KCAL9's Laurie Perez went to the USC campus to gauge reaction.

She spoke to students who were mixed over whether that would be fair. Perez also spoke to CBS2/KCAL9 Legal Anaylyst Steve Meister who said it's not only fair, it should be done.

"If you're there by fraud, what right have your really to be there at all?," Meister says.

He believes the university has no choice but to take the degrees away from any alumni who are found to have gained entry through fraud.

He explains that colleges have broad discretion to protect the system by which degrees are awarded.

Huffman Loughlin
Credit: Alberto E. Rodriguez/Rodin Eckenroth/Getty Images

"If they don't do it," Meister says, "they undermine the integrity of any degree they award to anyone else."

TMZ is reporting that USC has at least eight suspicious cases where alums allegedly used the services of scam ring leader Rick Singer.

Some USC students Perez spoke to were surprisingly forgiving of possible scammers.

"I don't think they should take away their degree if they completed their course work and did it while they were at SC, but yeah, there should be some penalty," said Dexter Johnson.

"I think it depends on a case to case basis probably. I mean, there has to be some sort of consequences, can't go through the system the wrong way and have this rewarding, the same rewards," said Davis Engle.
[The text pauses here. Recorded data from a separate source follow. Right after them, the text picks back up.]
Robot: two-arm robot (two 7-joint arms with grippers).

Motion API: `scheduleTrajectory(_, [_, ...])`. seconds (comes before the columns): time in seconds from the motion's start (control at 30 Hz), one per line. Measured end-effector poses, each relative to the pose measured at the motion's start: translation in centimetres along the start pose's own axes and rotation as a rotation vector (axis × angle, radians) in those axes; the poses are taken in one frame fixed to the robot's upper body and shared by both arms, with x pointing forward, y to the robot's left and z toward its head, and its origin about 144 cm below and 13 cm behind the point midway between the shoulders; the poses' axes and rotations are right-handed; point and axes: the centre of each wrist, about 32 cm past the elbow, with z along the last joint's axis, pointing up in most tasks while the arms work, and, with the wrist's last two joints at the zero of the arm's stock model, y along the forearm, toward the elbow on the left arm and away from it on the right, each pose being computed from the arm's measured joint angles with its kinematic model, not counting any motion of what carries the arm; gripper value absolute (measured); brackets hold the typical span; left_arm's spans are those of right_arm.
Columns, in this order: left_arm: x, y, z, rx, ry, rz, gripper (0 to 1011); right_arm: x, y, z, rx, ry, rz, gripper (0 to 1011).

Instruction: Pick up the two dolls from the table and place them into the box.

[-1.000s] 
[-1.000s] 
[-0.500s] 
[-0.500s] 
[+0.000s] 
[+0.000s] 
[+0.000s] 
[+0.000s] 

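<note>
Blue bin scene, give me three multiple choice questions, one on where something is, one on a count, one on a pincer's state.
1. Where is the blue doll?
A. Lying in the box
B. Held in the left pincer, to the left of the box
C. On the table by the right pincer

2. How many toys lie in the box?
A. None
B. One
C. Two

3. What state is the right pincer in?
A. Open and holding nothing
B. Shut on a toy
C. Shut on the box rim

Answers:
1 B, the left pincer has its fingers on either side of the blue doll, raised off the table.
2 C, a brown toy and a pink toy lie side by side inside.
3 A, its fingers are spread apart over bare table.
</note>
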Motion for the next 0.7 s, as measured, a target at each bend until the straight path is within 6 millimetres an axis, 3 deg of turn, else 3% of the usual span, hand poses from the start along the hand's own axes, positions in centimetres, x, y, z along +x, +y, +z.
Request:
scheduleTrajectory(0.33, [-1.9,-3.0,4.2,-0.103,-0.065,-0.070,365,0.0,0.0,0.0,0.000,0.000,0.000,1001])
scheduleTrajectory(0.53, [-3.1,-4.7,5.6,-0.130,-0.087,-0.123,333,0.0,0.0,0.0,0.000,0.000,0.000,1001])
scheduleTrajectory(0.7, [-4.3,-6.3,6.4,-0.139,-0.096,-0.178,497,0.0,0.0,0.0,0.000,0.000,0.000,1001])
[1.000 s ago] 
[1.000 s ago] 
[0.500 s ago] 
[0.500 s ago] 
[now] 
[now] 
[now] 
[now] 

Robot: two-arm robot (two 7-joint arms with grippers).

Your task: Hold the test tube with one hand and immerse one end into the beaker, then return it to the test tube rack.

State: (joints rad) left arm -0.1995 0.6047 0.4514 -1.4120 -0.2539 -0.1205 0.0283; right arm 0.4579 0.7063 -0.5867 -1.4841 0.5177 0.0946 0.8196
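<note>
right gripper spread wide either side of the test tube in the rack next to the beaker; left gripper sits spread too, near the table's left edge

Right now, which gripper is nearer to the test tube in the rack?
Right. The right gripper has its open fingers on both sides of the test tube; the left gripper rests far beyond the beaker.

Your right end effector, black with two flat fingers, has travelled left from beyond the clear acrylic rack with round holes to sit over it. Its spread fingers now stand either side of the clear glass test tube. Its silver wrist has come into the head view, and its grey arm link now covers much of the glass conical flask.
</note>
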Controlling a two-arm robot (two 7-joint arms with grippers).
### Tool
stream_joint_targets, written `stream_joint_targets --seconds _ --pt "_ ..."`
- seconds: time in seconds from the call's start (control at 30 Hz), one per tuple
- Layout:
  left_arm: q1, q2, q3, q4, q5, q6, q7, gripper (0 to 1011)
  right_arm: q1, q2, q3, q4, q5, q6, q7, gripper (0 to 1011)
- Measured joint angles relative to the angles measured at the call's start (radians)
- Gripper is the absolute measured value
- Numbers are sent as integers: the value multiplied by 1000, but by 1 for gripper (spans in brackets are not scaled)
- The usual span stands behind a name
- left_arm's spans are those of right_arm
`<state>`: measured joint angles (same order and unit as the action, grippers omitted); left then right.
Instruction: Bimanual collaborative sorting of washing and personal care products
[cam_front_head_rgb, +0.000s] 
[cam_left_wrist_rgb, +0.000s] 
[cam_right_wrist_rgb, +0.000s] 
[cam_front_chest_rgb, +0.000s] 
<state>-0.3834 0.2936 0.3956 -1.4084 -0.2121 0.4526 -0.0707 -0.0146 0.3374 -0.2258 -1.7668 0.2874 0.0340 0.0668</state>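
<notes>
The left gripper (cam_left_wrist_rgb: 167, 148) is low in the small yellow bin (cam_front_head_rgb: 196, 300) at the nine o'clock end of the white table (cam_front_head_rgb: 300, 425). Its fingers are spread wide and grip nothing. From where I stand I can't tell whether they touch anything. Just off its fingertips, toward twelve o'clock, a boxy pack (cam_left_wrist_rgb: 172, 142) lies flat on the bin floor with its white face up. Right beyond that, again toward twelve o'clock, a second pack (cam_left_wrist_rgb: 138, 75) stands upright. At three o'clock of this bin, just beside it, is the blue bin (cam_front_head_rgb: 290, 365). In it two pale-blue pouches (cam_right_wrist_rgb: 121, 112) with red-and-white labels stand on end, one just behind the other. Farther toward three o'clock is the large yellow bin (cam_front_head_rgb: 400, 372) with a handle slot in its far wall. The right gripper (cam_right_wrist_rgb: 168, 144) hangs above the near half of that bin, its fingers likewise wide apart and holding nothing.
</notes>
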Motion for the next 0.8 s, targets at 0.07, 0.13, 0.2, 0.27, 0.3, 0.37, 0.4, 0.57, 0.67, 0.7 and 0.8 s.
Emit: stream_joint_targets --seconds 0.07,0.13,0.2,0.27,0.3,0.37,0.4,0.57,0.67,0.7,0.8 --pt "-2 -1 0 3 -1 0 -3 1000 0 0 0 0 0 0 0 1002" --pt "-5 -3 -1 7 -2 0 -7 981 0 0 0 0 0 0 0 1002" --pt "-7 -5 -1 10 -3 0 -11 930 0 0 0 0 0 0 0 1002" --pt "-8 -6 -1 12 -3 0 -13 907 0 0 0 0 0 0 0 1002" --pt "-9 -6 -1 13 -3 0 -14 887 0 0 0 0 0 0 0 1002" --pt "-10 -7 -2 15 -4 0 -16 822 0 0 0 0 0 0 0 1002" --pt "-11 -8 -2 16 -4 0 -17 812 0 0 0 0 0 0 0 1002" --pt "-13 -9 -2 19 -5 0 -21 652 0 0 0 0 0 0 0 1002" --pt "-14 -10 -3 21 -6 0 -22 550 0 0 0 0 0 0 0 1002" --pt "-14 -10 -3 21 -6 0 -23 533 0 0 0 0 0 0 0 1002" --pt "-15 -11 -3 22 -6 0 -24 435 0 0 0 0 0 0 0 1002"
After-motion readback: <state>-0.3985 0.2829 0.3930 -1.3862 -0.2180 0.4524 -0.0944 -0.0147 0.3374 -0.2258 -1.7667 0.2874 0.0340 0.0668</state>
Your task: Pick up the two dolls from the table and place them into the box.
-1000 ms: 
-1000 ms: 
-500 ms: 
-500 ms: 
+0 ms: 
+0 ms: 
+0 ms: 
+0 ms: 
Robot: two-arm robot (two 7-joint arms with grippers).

One student suggested something akin to Major League Baseball's asterick -- you get to keep the degree but with a mark next to it.

"It kinda falls under the degrees of like Barry Bonds, you're gonna take his records away just cause he took steroids?," says Daeclan Myrick.

Meister is less charitable saying even the students who didn't know their parents were cheating to get them in should still lose their degrees.

"You give a second break to the kid who never should have gotten the first one at everyone else's expense and it has to stop," Meister says.

USC released a statement saying they have initiated a case-by-case review of current students and graduates who may be connected to the scandal and they will make informed decisions about those cases as the reviews are completed.